What was once an underground market has come into mainstream America via the Internet. Lawmakers and victims' families are calling for an end to it, and they have an unlikely ally — some of the murderers themselves.
"I know what a nightmare it is to see some of these things marketed," said David Berkowitz, the convicted killer known as "Son of Sam" who terrorized New York in the late 1970s. "The sale of these things really grieves my heart."
Andy Kahan, a former parole officer in Texas who now runs the mayor's crime victims' office in Houston, is an outspoken critic of the murderabilia business.
"No one should be able to rob, rape and murder, and then turn around and make a buck off of it," says Kahan, who recently displayed for a committee of Texas legislators some of the unusual murderabilia he found listed on eBay last year. They included fingernail clippings from a California serial killer (which sold for $12.99) and a half-smoked cigarette from Charles Manson (for which the opening bid was $20).
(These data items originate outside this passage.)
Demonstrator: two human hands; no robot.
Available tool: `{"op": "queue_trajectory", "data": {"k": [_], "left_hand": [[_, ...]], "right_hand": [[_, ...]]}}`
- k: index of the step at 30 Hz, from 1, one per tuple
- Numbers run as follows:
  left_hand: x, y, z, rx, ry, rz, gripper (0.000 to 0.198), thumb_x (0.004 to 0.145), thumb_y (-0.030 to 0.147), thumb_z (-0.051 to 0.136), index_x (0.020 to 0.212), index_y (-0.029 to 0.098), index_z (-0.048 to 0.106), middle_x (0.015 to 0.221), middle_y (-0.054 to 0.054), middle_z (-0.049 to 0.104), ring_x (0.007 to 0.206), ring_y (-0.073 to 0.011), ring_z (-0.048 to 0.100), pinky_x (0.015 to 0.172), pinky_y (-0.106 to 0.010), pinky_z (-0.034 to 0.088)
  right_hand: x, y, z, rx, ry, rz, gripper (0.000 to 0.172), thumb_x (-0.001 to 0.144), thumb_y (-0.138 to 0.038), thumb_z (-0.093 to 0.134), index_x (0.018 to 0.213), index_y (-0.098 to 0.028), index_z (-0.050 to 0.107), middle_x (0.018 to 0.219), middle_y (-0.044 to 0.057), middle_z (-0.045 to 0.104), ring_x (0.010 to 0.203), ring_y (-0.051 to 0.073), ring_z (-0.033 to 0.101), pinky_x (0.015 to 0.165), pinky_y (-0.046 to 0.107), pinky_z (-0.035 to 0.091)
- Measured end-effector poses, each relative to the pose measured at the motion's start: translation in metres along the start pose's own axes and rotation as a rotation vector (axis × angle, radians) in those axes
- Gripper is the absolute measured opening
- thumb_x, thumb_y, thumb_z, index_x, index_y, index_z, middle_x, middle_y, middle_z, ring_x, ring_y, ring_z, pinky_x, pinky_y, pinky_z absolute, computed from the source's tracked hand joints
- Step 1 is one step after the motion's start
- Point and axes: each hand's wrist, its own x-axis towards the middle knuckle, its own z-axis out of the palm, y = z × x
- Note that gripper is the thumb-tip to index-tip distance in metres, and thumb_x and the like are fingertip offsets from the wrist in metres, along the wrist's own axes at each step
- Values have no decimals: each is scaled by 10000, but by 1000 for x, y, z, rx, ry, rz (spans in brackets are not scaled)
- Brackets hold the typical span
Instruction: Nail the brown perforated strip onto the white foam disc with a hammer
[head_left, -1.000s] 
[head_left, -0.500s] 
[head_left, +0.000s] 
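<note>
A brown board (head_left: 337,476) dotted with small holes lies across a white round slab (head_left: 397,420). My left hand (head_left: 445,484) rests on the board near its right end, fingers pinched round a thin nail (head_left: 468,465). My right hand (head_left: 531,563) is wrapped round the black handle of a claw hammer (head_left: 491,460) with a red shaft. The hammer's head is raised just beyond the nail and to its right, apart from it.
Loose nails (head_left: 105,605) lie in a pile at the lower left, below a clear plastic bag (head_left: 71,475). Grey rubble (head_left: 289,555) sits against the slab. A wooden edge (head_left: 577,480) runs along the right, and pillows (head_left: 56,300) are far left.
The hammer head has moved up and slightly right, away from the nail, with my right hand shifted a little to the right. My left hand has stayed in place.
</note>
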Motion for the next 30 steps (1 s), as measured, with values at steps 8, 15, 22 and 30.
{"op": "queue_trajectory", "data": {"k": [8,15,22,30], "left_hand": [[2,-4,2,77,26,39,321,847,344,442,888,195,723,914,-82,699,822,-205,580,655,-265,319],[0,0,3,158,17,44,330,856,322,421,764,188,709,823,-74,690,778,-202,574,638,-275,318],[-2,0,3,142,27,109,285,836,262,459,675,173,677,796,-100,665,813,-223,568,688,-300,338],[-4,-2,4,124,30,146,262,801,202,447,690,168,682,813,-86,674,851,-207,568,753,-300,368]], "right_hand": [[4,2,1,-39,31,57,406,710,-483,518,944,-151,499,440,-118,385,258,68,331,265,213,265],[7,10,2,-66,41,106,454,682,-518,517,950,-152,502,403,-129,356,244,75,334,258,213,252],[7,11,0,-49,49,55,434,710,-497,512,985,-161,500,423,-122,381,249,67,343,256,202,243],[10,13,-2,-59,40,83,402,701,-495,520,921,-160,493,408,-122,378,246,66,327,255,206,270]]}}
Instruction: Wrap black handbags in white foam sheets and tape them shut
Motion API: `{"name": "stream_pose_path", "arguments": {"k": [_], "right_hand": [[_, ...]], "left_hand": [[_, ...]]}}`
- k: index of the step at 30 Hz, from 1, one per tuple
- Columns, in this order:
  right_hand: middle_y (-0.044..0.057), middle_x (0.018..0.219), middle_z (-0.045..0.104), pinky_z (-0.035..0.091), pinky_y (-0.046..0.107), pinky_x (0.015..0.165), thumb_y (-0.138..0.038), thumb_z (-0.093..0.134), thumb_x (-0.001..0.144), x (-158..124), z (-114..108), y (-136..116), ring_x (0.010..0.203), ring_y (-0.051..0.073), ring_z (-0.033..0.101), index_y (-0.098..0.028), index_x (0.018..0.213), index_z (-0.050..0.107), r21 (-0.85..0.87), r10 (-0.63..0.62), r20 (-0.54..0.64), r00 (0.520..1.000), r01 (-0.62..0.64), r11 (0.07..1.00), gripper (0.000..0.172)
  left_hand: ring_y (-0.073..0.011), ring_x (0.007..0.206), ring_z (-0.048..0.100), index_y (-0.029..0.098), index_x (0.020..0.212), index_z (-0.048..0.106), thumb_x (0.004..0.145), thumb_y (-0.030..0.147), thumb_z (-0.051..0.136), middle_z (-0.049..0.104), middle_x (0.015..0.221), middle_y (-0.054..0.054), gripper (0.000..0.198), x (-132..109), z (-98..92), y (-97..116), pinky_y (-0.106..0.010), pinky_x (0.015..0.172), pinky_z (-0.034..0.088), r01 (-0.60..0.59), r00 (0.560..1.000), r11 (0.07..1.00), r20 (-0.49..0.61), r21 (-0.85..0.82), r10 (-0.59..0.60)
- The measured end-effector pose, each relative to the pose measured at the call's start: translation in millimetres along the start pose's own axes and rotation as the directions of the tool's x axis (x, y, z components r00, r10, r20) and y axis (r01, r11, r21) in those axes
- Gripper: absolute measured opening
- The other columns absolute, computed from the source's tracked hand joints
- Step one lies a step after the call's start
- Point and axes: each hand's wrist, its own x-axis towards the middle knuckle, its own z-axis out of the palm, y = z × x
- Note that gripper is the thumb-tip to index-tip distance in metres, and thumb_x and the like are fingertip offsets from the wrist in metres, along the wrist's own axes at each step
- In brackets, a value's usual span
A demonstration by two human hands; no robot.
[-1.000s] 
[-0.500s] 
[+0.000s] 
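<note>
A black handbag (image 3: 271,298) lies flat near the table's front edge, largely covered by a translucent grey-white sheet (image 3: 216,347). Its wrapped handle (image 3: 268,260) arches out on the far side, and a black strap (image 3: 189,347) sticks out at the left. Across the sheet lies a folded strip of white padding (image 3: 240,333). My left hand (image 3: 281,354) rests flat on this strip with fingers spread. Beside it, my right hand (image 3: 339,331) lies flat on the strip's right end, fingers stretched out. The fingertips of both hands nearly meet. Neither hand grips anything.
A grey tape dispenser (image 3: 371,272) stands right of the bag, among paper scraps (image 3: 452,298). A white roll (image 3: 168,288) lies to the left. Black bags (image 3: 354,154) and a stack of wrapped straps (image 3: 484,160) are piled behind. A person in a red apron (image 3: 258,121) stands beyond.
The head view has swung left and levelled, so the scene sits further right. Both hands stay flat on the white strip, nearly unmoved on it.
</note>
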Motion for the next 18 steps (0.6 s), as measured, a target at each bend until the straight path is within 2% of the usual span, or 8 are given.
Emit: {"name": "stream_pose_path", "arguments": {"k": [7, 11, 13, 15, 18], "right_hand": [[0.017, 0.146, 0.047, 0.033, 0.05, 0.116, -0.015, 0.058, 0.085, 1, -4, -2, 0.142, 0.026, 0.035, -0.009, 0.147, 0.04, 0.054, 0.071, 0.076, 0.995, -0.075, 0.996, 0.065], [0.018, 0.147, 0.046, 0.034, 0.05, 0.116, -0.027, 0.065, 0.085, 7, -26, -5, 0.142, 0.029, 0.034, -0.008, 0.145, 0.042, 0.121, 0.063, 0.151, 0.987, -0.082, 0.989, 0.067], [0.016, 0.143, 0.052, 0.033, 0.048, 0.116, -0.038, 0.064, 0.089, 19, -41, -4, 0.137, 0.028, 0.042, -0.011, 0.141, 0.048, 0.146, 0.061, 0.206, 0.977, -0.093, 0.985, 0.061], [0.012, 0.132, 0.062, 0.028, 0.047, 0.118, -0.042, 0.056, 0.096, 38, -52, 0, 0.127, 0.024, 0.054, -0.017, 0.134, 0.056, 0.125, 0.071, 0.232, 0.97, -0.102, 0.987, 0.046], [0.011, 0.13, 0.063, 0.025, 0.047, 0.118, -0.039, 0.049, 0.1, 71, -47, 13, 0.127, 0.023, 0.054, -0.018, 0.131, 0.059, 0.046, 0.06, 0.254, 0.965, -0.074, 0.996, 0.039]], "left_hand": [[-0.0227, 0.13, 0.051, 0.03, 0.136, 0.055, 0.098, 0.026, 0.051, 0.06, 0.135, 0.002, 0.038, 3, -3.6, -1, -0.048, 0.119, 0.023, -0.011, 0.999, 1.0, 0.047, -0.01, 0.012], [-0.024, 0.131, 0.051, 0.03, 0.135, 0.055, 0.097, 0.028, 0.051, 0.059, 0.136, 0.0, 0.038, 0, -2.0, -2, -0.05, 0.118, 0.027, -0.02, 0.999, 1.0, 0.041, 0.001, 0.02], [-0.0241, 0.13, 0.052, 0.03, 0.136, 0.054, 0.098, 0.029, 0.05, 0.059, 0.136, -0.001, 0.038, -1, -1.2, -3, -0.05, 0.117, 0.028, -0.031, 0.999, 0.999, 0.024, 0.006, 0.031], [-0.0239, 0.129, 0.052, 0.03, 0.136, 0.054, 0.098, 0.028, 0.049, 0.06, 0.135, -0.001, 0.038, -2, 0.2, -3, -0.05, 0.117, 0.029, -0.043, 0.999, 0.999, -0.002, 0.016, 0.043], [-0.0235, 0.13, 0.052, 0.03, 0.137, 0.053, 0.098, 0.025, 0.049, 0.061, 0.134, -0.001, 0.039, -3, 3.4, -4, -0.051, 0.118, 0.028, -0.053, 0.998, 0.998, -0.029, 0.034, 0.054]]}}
Mark Klaas, whose 12-year-old daughter Polly was abducted, raped and murdered in 1993, has also spoken out about the business that could profit his daughter's killer. Last year, he found out that letters written by Richard Alan Davis, who is now on death row in California's San Quentin prison, were up for bid on eBay, along with pictures of Davis shirtless.
"I was as angry as I had been since the day I found out what had happened to my child," said Klaas.
At Kahan's urging, Klaas wrote to his state legislators, and as a result, California became the first state to make it illegal for prisoners or dealers to profit form the sale of murderabilia. Texas recently passed a similar law, and in May, eBay announced it would prohibit murderabilia from being auctioned on the site.